■ **WORK ITEM**
Filter the lines below, copying only those with the string "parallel".

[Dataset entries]
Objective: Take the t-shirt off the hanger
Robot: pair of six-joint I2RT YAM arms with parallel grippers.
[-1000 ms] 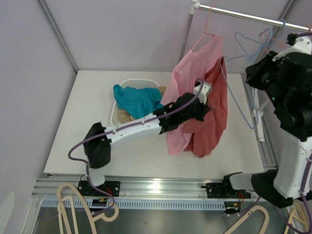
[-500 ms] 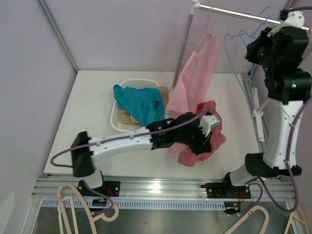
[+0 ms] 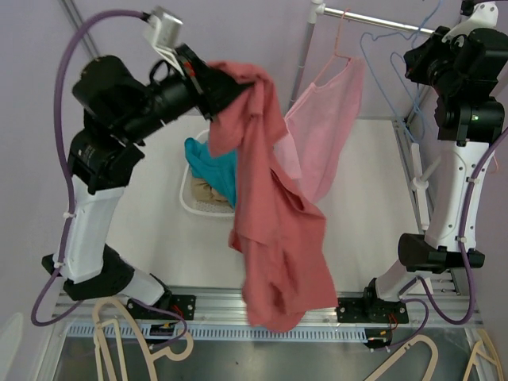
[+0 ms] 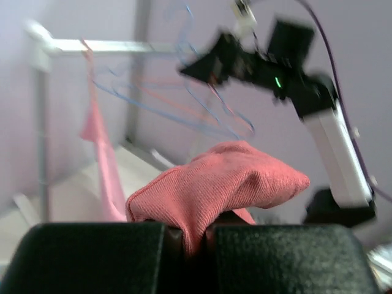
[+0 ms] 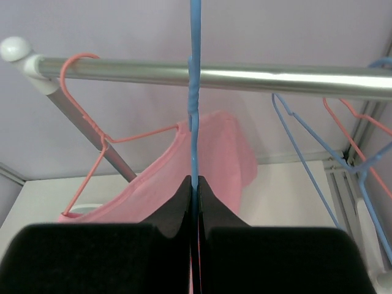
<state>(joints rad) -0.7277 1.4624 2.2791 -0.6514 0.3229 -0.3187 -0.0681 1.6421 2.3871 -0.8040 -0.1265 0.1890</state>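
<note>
The coral-red t-shirt (image 3: 274,238) hangs free of any hanger, draping from high at the upper left down past the table's front edge. My left gripper (image 3: 208,83) is raised and shut on a fold of its cloth (image 4: 239,177), pinched between the jaws (image 4: 195,236). At the upper right, my right gripper (image 5: 195,184) is shut on the wire of a bare blue hanger (image 5: 195,92), held up against the metal rail (image 5: 257,78).
A pale pink shirt (image 3: 325,131) hangs on a pink hanger from the rail (image 3: 381,21). More wire hangers hang at the rail's right end (image 5: 355,153). A white basket (image 3: 186,202) holds teal cloth (image 3: 210,159). Beige hangers (image 3: 119,333) lie below the front edge.
My left arm has swung from low over the table up to the upper left, lifting the red t-shirt until it hangs full length. The right arm stays at the rail with the blue hanger.
</note>
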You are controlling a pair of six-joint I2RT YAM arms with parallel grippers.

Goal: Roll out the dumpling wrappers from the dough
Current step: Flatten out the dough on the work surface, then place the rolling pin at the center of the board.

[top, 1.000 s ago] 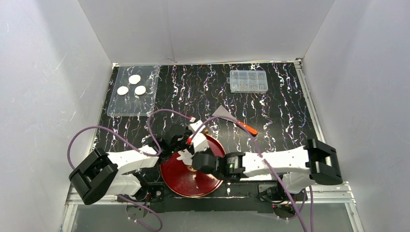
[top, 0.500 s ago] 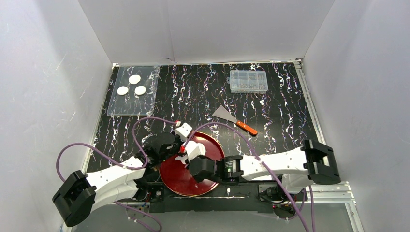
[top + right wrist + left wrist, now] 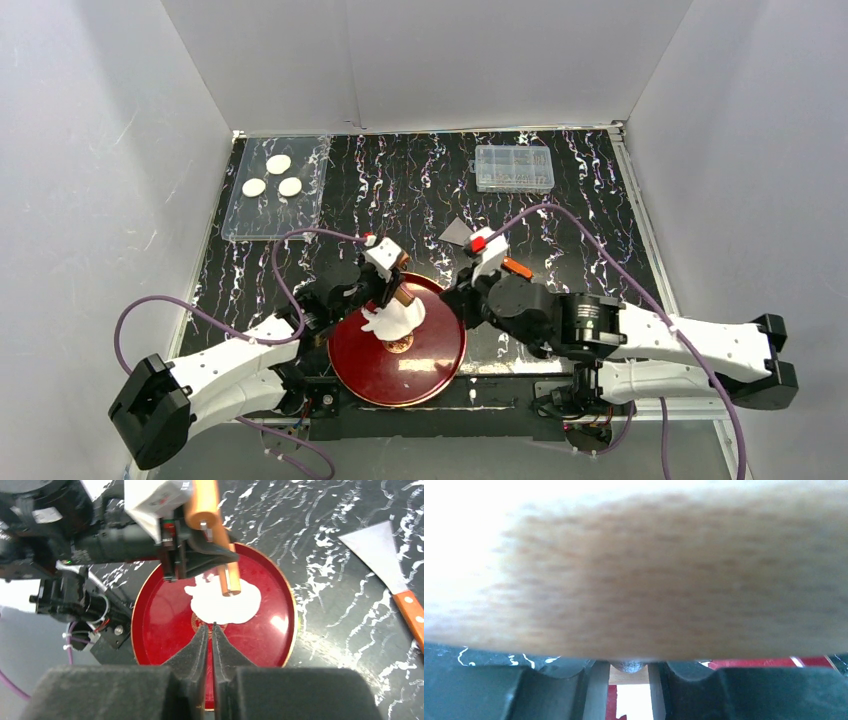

■ **FINAL ANSWER**
Robot: pair of six-joint I2RT YAM arms with parallel grippers.
You are controlling a pair of six-joint I2RT YAM arms with parallel grippers.

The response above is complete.